I don’t have to think about that stuff anymore when I’m making these movies, which are purely about the artistic expression and the joy of filmmaking and telling original stories. I wish I could make all my movies with someone like Kristoffer or Michael Sarnoski, and not get sucked into that hype machine that ties in all the commercialism. Which is what Paul Matthews is going through when they want to get people to dream about him holding a Sprite can [laughs]. I mean, that is brilliant! You do see how brilliant that satire is. I’m amazed that he could conjure this up, and he put it right there, brilliantly, in that two-hour feature-film narrative.
The reason I was surprised that you were considering retirement is that, between this film and Pig and Massive Talent, it feels like you’ve hit an ideal career groove. Are there more like-minded filmmakers, or projects, that you’re eyeing before you hang things up?
Maybe. If I find another script that I think I can do something fresh with it, learn from it. Maybe. I think the old guard, if you will, the keepers of the gate, have all made up their minds about me. I think what’s worked well for me is to keep looking for young filmmakers who may have grown up with me, and may have an idea of what they can do with my instrument that they find exciting, and who haven’t had their dreams ripped out of them. They’re fertile with imagination, their heads are on fire with great ideas. And that’s worked. Michael Sarnoski, I call him “Archangel Michael,” because he did something with me in Pig. I wasn’t going to get that from any studio or one of these silverback directors that have been around for a million years. And Kristoffer Borgli, with Dream Scenario—I feel most alive and vital and fertile when I’m working with people like that.
I’m a big fan of Oz Perkins, who I think is an underrated horror talent. What can you tell me about your upcoming collaboration Longlegs?

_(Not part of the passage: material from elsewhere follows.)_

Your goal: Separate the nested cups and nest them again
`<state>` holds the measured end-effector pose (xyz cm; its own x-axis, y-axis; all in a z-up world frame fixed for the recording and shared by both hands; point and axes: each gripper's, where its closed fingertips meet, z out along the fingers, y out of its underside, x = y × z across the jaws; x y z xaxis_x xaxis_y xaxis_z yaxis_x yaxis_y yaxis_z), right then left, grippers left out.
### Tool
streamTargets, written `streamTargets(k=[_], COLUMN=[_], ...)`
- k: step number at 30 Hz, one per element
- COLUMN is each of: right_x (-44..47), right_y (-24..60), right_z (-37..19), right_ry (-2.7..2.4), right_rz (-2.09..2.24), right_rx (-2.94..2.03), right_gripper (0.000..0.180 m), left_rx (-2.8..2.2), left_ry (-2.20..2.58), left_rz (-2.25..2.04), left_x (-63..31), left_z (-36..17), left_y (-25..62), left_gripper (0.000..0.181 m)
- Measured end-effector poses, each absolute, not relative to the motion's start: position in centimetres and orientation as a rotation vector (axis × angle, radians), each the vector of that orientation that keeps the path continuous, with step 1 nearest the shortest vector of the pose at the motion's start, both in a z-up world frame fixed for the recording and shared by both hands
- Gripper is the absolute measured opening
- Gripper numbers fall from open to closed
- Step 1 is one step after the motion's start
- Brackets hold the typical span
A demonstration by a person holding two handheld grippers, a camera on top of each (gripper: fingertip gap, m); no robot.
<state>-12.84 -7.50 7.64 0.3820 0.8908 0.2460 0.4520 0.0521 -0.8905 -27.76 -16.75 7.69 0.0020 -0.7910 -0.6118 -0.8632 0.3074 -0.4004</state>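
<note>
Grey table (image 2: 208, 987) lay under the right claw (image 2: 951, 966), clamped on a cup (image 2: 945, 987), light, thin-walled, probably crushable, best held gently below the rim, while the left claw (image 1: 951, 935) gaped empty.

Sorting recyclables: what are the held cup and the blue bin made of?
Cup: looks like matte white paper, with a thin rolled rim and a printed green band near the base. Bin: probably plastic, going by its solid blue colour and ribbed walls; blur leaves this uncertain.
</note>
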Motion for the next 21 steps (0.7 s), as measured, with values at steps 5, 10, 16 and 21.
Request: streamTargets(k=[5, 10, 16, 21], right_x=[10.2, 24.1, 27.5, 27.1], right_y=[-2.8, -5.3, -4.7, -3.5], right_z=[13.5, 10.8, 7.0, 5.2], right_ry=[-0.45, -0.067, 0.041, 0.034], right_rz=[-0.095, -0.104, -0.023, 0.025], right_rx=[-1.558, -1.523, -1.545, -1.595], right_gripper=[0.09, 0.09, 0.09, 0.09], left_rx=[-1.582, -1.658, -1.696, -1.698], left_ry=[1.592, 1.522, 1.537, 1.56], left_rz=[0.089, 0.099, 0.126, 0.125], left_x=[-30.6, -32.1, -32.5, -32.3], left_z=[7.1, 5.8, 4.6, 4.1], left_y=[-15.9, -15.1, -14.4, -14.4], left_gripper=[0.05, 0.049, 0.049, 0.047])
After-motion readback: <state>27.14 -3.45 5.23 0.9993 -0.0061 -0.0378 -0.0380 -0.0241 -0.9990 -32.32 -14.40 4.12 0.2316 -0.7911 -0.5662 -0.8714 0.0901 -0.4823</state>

I’m so glad you brought that up; I’ve been wanting to mention this, because I want to get it out there. I saw that movie, Longlegs. First of all, I wanted to work with Oz because I loved his Gretel & Hansel movie, and I like the time he takes with his movies, and I think he has a very unique voice and he’s doing things with the genre that are special. Second, I wanted to play Longlegs in a way where… you know, you get these other characters in horror films, like Saw with Jigsaw, and they’re not fully formed people. They’re more like images to spook people. But I wanted to see if you could make a nightmare come to life. With Longlegs, I’m very happy with those results. To humanize a nightmare.
I played my mom, believe it or not. Oz told me at the get-go that he was basically making a movie about his mother, and I’ll let him tell you about his stories. But I said, well, I see this as my mother. So let’s make a movie about our mothers. And that’s what we did [laughs]. I played Longlegs with the vocal rhythms of my mom, and some of her body language and emotion. That’s what you’re going to see in this movie. It’s quite personal on that level.